Pela primeira vez em Coimbra, Manuela Cunha, aluna do curso de Gestão no Instituto Superior de Educação e Ciências (ISEC) de Lisboa, confessou que visitou a Queima das Fitas pelo Julinho KSD, artista que descobriu na semana passada. «Eu comecei a ouvir na semana passada para me preparar», explicou. Com a ajuda das amigas acabou por escolher a sua roupa, mas reflete que é preciso «programar antes». «Em nove dias é difícil não repetir, tem de haver uma preparação antes», que pode passar pelos amigos porque, considera, «as amigas devem emprestar roupa, tudo umas pelas outras».

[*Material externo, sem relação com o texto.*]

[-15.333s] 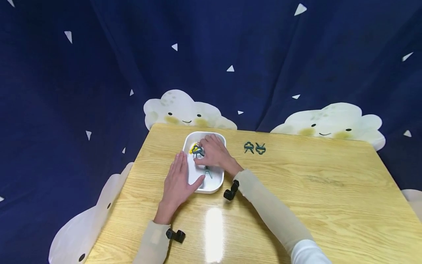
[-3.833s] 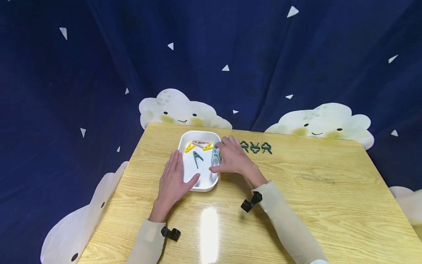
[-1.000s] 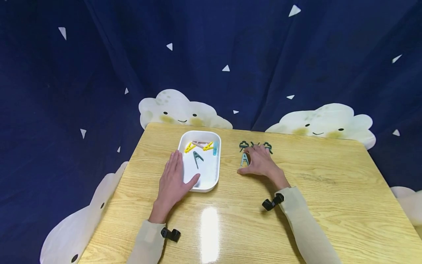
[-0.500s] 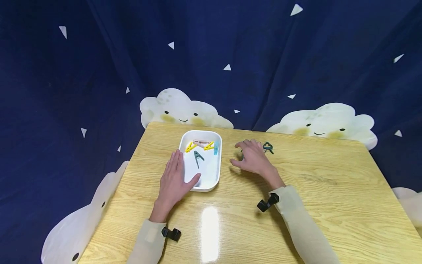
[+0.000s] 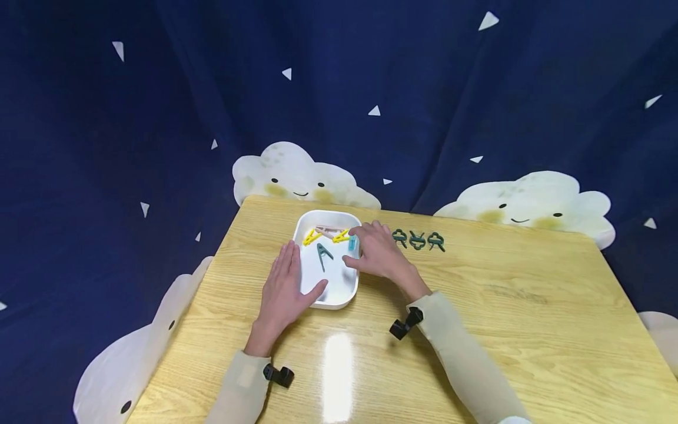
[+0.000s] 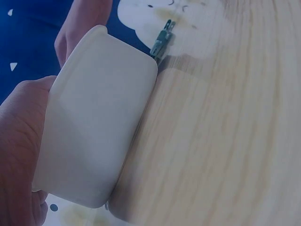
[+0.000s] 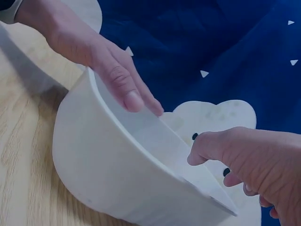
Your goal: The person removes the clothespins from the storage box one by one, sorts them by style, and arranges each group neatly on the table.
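We see the left hand (image 5: 284, 287) resting straight-fingered along the white tub (image 5: 340, 287), apparently to steady it, while the right hand (image 5: 377, 251), thumb and fingers apart, hovers at the blue peg (image 5: 352, 242) inside the tub's right wall.

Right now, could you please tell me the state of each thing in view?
White tray: upright, uncovered, clips inside
Two yellow clothespins: lying in the tray
Pink clothespin: lying at the tray's far end
Gray-green clothespin: lying mid-tray
Light blue clip: in the tray, partly hidden
Three dark green clips: in a row, middle one reversed
Left hand: fingers straight against the tray
Right hand: thumb apart from bent fingers
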The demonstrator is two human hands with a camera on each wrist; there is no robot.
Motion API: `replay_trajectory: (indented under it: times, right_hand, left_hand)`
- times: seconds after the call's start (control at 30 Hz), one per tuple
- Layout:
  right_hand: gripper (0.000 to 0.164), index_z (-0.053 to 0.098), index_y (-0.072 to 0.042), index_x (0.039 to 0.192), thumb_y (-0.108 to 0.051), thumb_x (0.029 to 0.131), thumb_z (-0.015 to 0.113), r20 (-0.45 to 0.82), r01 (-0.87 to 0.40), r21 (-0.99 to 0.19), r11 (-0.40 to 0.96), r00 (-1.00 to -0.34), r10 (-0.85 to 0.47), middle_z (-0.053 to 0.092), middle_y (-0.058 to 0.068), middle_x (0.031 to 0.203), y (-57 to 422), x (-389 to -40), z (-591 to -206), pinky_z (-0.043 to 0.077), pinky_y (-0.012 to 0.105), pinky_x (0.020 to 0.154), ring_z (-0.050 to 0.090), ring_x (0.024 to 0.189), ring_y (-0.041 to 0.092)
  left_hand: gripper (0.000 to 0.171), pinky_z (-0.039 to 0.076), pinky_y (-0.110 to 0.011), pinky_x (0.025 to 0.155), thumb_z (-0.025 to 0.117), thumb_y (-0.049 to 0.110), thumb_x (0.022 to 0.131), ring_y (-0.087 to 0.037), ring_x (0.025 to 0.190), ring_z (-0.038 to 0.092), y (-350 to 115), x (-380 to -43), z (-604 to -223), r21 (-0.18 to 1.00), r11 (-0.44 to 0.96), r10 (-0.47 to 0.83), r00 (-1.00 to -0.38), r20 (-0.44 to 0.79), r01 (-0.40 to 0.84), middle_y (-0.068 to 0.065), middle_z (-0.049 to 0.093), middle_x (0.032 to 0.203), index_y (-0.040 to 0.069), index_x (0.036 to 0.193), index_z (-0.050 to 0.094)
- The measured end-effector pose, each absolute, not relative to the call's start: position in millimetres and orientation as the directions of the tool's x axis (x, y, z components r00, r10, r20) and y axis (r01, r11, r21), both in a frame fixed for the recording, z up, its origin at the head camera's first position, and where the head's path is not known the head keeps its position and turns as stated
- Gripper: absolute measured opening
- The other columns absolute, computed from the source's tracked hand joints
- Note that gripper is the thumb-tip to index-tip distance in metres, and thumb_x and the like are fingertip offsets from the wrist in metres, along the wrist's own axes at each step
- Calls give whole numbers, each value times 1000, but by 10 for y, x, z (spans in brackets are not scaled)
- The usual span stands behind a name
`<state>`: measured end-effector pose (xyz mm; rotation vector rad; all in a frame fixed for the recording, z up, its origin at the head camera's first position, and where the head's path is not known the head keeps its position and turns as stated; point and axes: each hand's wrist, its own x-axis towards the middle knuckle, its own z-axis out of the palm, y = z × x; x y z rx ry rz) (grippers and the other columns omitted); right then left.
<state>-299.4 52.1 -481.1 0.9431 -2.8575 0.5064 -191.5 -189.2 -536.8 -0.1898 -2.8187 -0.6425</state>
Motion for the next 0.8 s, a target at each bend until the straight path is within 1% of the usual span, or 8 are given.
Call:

Na festa com a sua amiga Manuela, também estiveram presentes duas colegas do mesmo curso, Maria Costa e Filipa Fernandes, que partilharam roupa. «Achava que não tinha trazido nada emprestado, mas estas calças são da Filipa!», contou a jovem Maria Costa.
Junto da tenda, um dos muitos caloiros que aproveitam a sua primeira Queima das Fitas falou um pouco com o Diário de Coimbra. Tiago Correia, de Bioengenharia, do Instituto Superior de Engenharia de Coimbra, contou que estava «muito animado» com todos os dias a que tem “viajado” até ao recinto, mas diferente das suas amigas, a roupa não é um desafio: «é qualquer uma que esteja no armário». Marina Maximino, presente no mesmo grupo de Tiago e colega de curso, admite que «tinha quase 20 cruzetas vazias», o que dificultou a escolha.
Questionado sobre a roupa que trazia, Tiago admite um “empréstimo”. «Tenho de ser honesto, esta sweat-shirt é do meu irmão».
Para esta noite, a festa continua com Chefin, Cabelinho e Locos no Palco Principal.